Drag-Along Rights: The Majority's 'Towing' Power
Key Takeaway
When a massive buyer offers to buy 100% of a company, the Majority Owner (who owns 60%) is ready to sell. But a tiny, stubborn Minority Shareholder (who owns 1%) refuses to sell because they want more money. To stop this "Minority Hold-Out," every professional corporate contract contains a Drag-Along Rights Clause. This allows the Majority to "Drag" the Minority into the deal. The tiny shareholder is legally forced to sell their shares at the exact same price and terms as the big guy, ensuring the deal closes and the stubborn 1% can't block a multi-million dollar merger.

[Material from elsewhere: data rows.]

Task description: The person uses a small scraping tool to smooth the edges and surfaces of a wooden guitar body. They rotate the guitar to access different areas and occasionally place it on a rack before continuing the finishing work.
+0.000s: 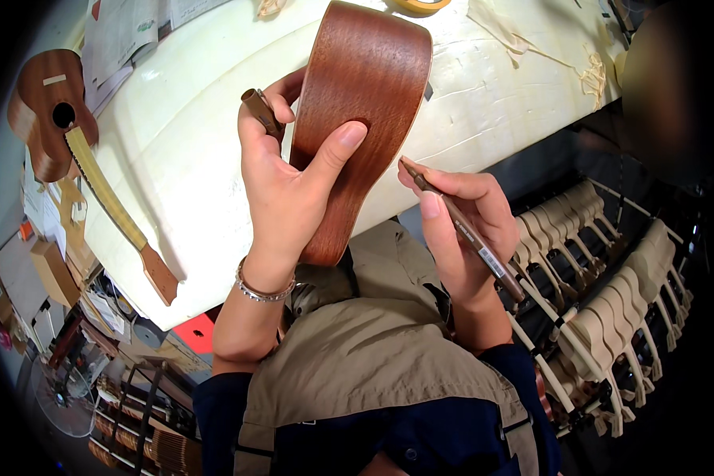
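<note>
A reddish-brown ukulele body [365,71] stands on its side above the near edge of the white-covered table, its curved side facing me. My left hand [282,186] grips it, thumb pressed on the side near the waist. Between the fingers of that hand is a brown marker cap [262,113]. My right hand [476,226] holds a slim brown marker [470,232] like a pen. Its tip points up and left, close to the body's right edge; whether it touches cannot be told. The fingers behind the wood are hidden.
On the table's left lies another ukulele [36,143] with its neck [107,194] toward me. A tape roll [422,5] and papers [119,40] sit at the far side. To my right stands a rack of pale ukulele necks [611,317]. A fan [65,397] is at lower left.
</note>
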Demonstrator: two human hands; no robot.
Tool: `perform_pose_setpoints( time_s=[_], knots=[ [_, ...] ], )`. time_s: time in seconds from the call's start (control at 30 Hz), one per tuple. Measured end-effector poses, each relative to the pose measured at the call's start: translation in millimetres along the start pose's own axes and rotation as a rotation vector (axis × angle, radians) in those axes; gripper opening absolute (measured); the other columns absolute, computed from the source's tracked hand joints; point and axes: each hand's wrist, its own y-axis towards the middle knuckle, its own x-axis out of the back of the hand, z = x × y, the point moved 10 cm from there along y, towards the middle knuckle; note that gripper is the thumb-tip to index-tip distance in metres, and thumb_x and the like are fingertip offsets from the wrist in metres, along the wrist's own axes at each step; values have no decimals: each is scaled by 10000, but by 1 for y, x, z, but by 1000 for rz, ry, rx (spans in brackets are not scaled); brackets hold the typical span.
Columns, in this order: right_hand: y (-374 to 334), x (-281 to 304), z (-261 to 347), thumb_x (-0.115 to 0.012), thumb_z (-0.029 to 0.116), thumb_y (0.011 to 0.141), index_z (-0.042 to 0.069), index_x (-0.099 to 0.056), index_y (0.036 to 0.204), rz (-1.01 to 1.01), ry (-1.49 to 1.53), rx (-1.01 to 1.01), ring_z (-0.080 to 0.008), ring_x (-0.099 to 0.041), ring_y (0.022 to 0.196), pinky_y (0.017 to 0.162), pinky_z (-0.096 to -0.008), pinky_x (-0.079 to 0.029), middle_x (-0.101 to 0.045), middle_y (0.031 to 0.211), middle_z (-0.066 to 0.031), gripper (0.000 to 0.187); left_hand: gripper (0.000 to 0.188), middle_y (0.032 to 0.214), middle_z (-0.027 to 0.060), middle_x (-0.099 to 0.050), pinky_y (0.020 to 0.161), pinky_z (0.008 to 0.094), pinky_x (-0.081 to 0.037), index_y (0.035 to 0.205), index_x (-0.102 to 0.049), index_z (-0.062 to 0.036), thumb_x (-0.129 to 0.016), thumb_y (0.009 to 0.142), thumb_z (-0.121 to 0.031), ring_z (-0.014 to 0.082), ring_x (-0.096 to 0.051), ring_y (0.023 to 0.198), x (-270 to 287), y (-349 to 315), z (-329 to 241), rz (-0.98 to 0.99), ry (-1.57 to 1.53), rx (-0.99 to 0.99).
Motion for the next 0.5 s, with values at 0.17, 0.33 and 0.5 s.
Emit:
perform_pose_setpoints(
  time_s=[0.17, 0.33, 0.5],
  knots=[
    [-8, 4, -5, -622, -14, 829, -46, -574, 982, -6, 39, -45, -142, -646, 876, 772, -255, -508, -675, 981, -164, 164, 452, 1192, 219, -495, 905, 339, -462, 940, -315, -74, -735, 781, -128, 234, -503, 1113, 0, 0, 0, 0, 3, -3],
    [-9, 0, -6, -603, -21, 840, -54, -559, 999, 17, 48, -31, -167, -646, 907, 795, -268, -509, -663, 1016, -181, 168, 461, 1177, 218, -507, 899, 336, -466, 933, -313, -68, -739, 781, -155, 232, -512, 1102, 2, 0, 2, -6, 18, -7],
    [-3, -2, -4, -605, -24, 836, -57, -556, 1003, -19, 60, 82, -181, -650, 922, 802, -274, -513, -661, 1011, -191, 176, 468, 1172, 217, -510, 889, 333, -473, 923, -309, -67, -743, 779, -169, 234, -525, 1082, 1, 1, 2, 4, -10, -14]
  ],
)
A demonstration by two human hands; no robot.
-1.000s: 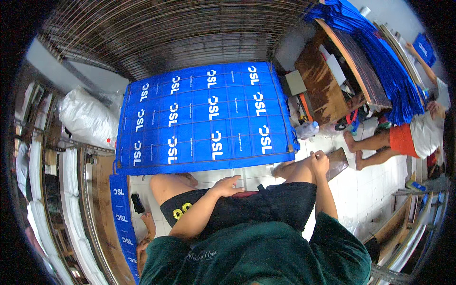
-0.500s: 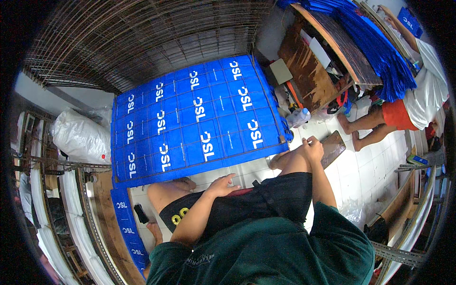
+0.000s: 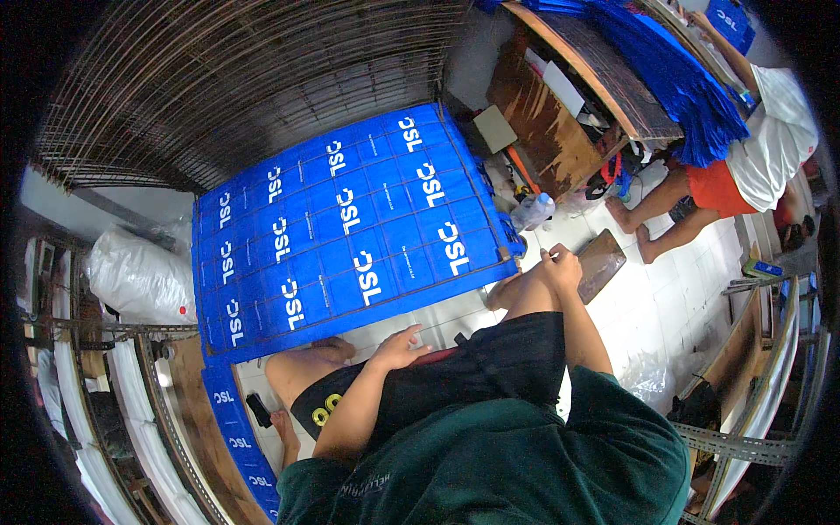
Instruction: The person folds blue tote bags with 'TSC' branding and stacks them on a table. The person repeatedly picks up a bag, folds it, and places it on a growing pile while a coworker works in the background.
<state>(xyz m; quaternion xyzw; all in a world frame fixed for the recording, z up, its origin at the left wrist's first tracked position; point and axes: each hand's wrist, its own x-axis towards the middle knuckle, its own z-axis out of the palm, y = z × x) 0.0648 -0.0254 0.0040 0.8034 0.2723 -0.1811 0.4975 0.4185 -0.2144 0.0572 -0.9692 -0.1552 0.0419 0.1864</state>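
Note:
My left hand [image 3: 398,348] lies over the black shorts [image 3: 472,366] on my lap, its fingers stretched out with nothing in them. Above my right knee, my right hand [image 3: 561,267] has its fingers curled together; whether anything small is between them is hidden. In front of both hands is a wire mesh rack tray [image 3: 359,225], covered with blue sheets [image 3: 337,254] bearing white print. Neither hand touches the tray. More blue printed material [image 3: 234,443] runs along the floor at the left.
Stacked wire trays [image 3: 262,79] tilt up behind the blue sheets. A wrapped white bundle [image 3: 140,278] lies left. At right are a wooden table [image 3: 604,79] heaped with blue pieces [image 3: 691,105], a water bottle [image 3: 534,210], a board [image 3: 602,265] and a co-worker in red shorts [image 3: 719,188].
The whole view has shifted, so the rack, table and co-worker appear farther left. My hands keep nearly the same pose on my lap and knee.

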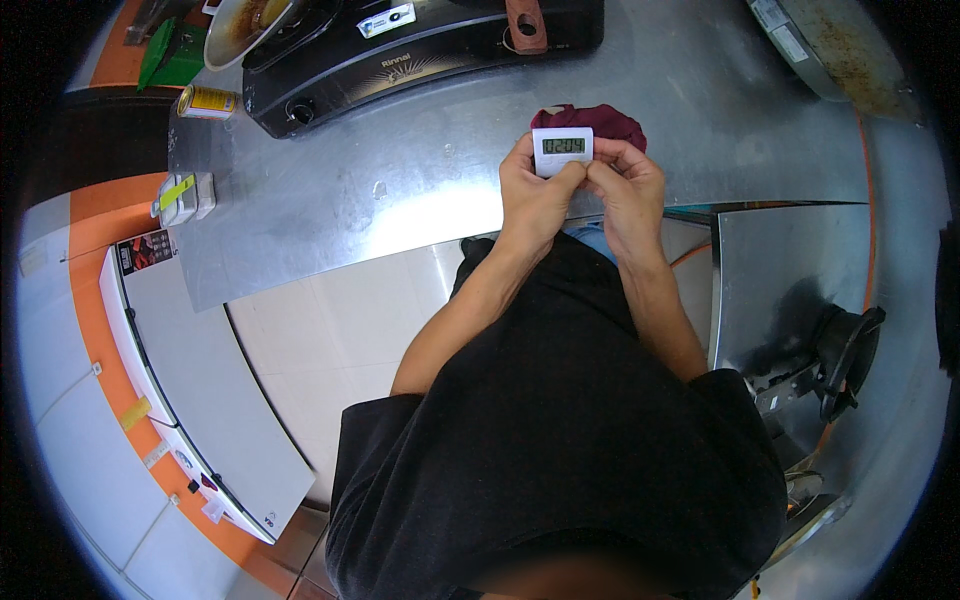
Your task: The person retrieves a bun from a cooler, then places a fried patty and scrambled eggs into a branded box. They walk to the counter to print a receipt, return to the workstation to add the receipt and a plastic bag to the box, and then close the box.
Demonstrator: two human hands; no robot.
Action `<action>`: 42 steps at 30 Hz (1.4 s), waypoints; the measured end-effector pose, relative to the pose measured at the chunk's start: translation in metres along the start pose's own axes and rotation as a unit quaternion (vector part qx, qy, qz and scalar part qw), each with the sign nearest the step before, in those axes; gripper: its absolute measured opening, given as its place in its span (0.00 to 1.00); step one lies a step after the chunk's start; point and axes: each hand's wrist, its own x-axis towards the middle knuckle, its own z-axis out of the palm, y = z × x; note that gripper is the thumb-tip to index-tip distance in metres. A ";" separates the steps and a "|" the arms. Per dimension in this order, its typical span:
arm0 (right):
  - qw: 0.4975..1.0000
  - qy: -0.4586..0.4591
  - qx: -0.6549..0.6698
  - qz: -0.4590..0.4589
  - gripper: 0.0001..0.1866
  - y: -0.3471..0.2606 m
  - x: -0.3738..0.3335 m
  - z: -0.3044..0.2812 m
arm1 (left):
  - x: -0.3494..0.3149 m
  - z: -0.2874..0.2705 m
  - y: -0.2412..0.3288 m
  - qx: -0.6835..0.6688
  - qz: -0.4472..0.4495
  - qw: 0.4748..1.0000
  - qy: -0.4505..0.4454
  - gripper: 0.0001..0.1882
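Obs: small white digital timer (562, 150) held in both hands above the steel counter (400, 200), just in front of a crumpled maroon cloth (605, 120)

Left hand (530, 190): fingers curled, thumb and fingertips pinching the timer's lower left edge. Right hand (625, 185): curled likewise, thumb tip pinching the lower right edge. The two thumbs nearly meet below the display. Timer lifted clear of the counter, as far as I can tell

Handling (judgement): light, rigid plastic case; smooth, so somewhat slippery under dry fingers; display window probably the fragile part. Best gripped by the side edges or lower border, as now, keeping the pads off the screen. A drop onto the steel could crack it

Orientation: the case is a wide rectangle, long axis running left to right across the person's body. The display faces up toward the head camera, its top edge pointing away from the person, toward the black gas stove (400, 50) at the back of the counter. Slight tilt toward the viewer; exact angle not readable
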 end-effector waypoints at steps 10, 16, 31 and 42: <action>1.000 -0.023 -0.018 -0.003 0.11 -0.002 0.002 -0.003 | -0.003 0.001 0.002 0.019 0.014 1.000 0.012 0.14; 1.000 -0.022 -0.018 0.001 0.11 -0.002 0.002 -0.003 | -0.002 0.002 0.002 0.022 0.005 1.000 0.012 0.13; 0.999 -0.031 -0.010 -0.003 0.11 -0.001 0.003 -0.004 | -0.001 0.001 0.003 0.019 0.005 1.000 0.009 0.12; 1.000 -0.016 -0.022 0.004 0.11 0.000 0.003 -0.004 | 0.000 0.001 0.001 0.030 0.006 1.000 0.009 0.11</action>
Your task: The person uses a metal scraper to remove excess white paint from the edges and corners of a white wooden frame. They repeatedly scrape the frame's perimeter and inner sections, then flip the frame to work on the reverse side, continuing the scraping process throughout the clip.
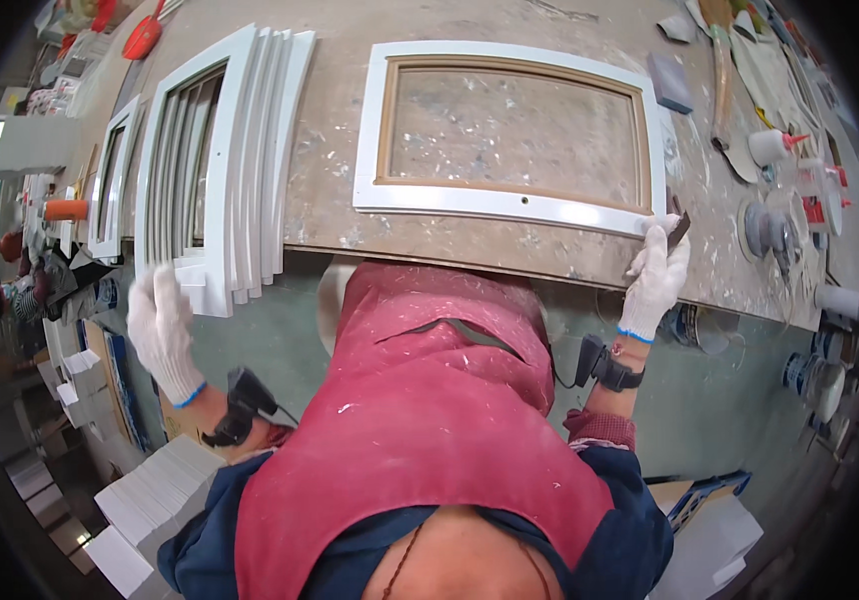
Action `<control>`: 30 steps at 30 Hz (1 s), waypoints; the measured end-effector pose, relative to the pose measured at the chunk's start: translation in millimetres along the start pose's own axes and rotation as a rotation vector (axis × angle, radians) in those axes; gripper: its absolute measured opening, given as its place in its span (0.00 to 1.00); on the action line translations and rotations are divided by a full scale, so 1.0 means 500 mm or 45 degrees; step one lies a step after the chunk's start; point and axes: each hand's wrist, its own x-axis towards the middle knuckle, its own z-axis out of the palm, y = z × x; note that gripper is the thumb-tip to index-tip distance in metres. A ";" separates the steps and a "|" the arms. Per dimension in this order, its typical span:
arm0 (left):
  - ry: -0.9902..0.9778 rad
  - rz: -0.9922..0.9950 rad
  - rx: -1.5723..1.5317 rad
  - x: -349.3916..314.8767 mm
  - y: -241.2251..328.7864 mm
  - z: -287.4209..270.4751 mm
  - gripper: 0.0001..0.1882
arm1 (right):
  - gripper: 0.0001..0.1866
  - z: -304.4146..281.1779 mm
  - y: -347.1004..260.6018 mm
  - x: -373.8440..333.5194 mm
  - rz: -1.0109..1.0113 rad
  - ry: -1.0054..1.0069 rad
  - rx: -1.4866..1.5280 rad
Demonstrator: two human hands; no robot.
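Here, a paint-flecked workbench (325,150) carries a stack of white frames (250,150) at left and, near its front edge, one flat white frame (450,197) with brown inner edging. The gloved left hand (162,325) has fingers extended beside the stack, grasping nothing; whether it touches cannot be told. The gloved right hand (657,275), at the single frame's near right corner, closes around a slim dark tool (679,232). Far right, a pale bottle (815,190) bears red marking too small to read.
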 end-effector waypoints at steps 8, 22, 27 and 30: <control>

TL;DR: When a massive buyer offers to buy 100% of a company, the Majority Owner (who owns 60%) is ready to sell. But a tiny, stubborn Minority Shareholder (who owns 1%) refuses to sell because they want more money. To stop this "Minority Hold-Out," every professional corporate contract contains a Drag-Along Rights Clause. This allows the Majority to "Drag" the Minority into the deal. The tiny shareholder is legally forced to sell their shares at the exact same price and terms as the big guy, ensuring the deal closes and the stubborn 1% can't block a multi-million dollar merger.
Introduction: The "Hold-Out" Problem
In the world of M&A, buyers (like Google or Disney) usually want to buy 100% of a company. They don't want to deal with 50 small "leftover" shareholders who still own tiny pieces of the business.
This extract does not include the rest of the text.